Early Hints, on the other hand, is a HTTP/2 feature that allows a server to send resource hints to the browser before the HTML document is fully parsed. This allows the browser to start loading resources, such as stylesheets and scripts, as soon as possible, reducing the time it takes for the page to become interactive. Early Hints is implemented by sending a "Link" header with URLs of the resources or domains the browser should load or connect to. As the name already implies, it is a hint so the browser can decide what to do with it.
HTTP/2 103 Early Hints
Link: </style.css>; rel="preload"; as="style"
Link: <https://yourcdn.com>; rel="preconnect"
example of 103 response header
Boost your website's performance using 103 Early Hints #
How to implement 103 Early Hints #
To implement 103 Early Hints, you will need to use the Link header in your HTTP responses. The Link header should include the URLs of the resources you want to preload, along with the "rel=preload" or "rel=preconnect" attribute. For example:
Link: </styles/main.css>; rel=preload; as=style
Link: <https://images.cdnserver.net>; rel=preconnect;
It's also important to note that this is still an experimental feature and browser support for 103 Early Hints is still limited, it's currently supported by Chrome and Edge.
What are the benefits of using 103 Early Hints? #
- Faster page load times: By sending resource hints to the browser before the HTML document is fully parsed, Early Hints allows the browser to start loading resources, such as stylesheets and scripts, as soon as possible. This can significantly reduce the time it takes for a page to become interactive, resulting in a better user experience.
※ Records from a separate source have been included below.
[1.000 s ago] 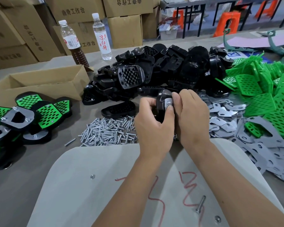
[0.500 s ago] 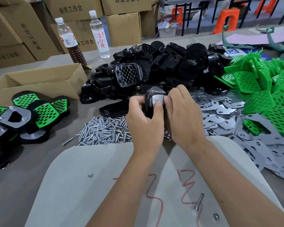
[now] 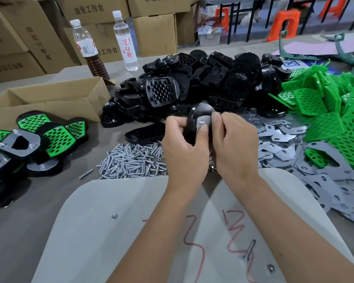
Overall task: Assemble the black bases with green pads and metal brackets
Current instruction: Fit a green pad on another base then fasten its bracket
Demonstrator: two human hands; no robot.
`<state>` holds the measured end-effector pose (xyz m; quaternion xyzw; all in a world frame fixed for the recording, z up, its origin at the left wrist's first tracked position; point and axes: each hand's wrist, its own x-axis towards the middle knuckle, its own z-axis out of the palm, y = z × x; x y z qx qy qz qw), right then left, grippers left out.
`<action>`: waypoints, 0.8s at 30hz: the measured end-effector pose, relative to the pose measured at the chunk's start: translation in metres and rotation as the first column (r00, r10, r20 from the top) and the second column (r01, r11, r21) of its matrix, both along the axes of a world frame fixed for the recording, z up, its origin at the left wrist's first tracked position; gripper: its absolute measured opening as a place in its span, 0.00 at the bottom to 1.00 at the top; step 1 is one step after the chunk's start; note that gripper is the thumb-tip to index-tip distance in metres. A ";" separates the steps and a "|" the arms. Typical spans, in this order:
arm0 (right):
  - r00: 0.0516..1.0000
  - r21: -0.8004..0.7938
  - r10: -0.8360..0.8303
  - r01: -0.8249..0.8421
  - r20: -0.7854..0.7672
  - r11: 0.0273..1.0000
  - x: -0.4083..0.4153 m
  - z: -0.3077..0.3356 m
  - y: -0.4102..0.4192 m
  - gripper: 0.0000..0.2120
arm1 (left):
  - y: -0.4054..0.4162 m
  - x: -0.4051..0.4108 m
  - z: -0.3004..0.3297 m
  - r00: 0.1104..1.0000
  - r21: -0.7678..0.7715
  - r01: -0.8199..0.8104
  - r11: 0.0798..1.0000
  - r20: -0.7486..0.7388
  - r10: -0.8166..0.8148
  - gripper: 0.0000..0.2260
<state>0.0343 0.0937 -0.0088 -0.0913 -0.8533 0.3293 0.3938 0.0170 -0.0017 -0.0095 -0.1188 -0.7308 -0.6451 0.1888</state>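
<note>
Nearest us a pale board [image 3: 110, 231] carries red scrawl we cannot read and a loose bolt [image 3: 249, 250]. Above its far edge both hands meet. The left hand [image 3: 184, 148] grips a black base [image 3: 194, 123] held on edge, thumb pressing a small metal bracket [image 3: 202, 122] against it; a screw end pokes through the bracket. The right hand [image 3: 235, 144] pinches the bracket's right edge. The base's lower part is hidden behind the left hand's fingers, and we cannot tell whether it carries a green pad.

Just beyond on the table [image 3: 18, 231]: a screw pile [image 3: 131, 160], grey brackets [image 3: 284, 144] to the right, finished assemblies [image 3: 39, 137] to the left, partly cut off. Farther: heaped black bases [image 3: 202, 78] and green pads [image 3: 325, 111]. Farthest, a bottle [image 3: 125, 41] labelled 凉白开; cartons [image 3: 90, 9] reading 工作台.
</note>
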 end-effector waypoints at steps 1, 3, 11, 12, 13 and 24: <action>1.000 0.020 0.009 -0.009 0.009 1.000 0.001 0.001 0.001 0.18 | 0.000 0.000 0.000 1.000 0.021 0.011 1.000 0.023 -0.011 0.08; 0.999 0.032 0.014 -0.015 0.040 0.999 -0.001 0.001 0.001 0.14 | 0.000 0.000 0.000 0.998 0.051 0.022 0.998 0.062 -0.025 0.08; 0.998 0.196 -0.062 0.055 0.029 0.979 -0.004 0.003 -0.009 0.09 | 0.005 0.001 -0.003 0.988 0.092 0.008 0.996 0.151 -0.022 0.07; 0.995 0.194 -0.096 0.090 0.019 0.977 -0.004 0.003 -0.010 0.09 | 0.006 0.001 -0.003 0.989 0.085 0.016 0.996 0.145 -0.029 0.07; 0.992 0.183 -0.127 0.123 0.014 0.975 -0.005 0.003 -0.010 0.10 | 0.007 0.001 -0.002 0.989 0.074 0.023 0.997 0.142 -0.033 0.07; 0.919 -0.371 0.390 -0.344 0.053 0.863 -0.005 -0.002 0.011 0.12 | -0.011 -0.020 0.005 0.924 0.212 0.008 0.977 0.373 -0.088 0.03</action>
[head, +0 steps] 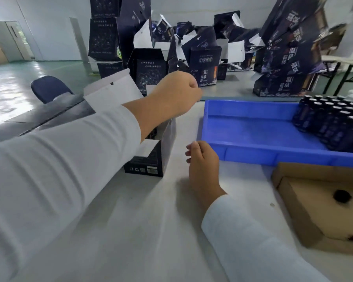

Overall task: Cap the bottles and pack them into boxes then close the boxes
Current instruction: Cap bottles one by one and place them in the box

- Reduced round trips: By hinting the browser of the resources it needs, Early Hints can reduce the number of round trips required to load a page, which can further improve load times.
- Improved resource prioritisation: Early Hints allows developers to indicate which resources are most important for the page, which can help the browser prioritise which resources to load first.
- Better network utilisation: By sending resource hints early, Early Hints can help the browser make more efficient use of the network, reducing the risk of congestion and improving overall performance.
- Easy to implement: Adding Early Hints is relatively simple and can be done by adding a "Link" header to your HTTP response, which includes URLs of the resources the browser should start loading.
Important note: Googlebot does NOT support Early Hints. #
Gary Illyes from Google shared information on LinkedIn about how Google Search processes the 103 early hints HTTP server status response. He said, "Googlebot ignores the 103 response and waits for the subsequent response."
Another person responded by asking about the potential repercussions. Gary responded, "The impact is that when we receive an unsatisfactory response (the early hint), we either recrawl the URL, which reduces the efficiency of crawling, or we remove the URL from the index."
Once the experimental label is dropped, Googlebot wil likely also support it.
HTTP 103 Early Hints is a powerful tool for boosting website performance and providing a better user experience. By allowing user agents to start preloading resources while the server is still preparing the final response, 103 Early Hints can significantly improve loading times and enable developers to optimise Core Web Vitals, such as the Largest Contentful Paint. While browser support is currently limited, it's supported by modern browsers and implementing them can greatly improve the performance of your website.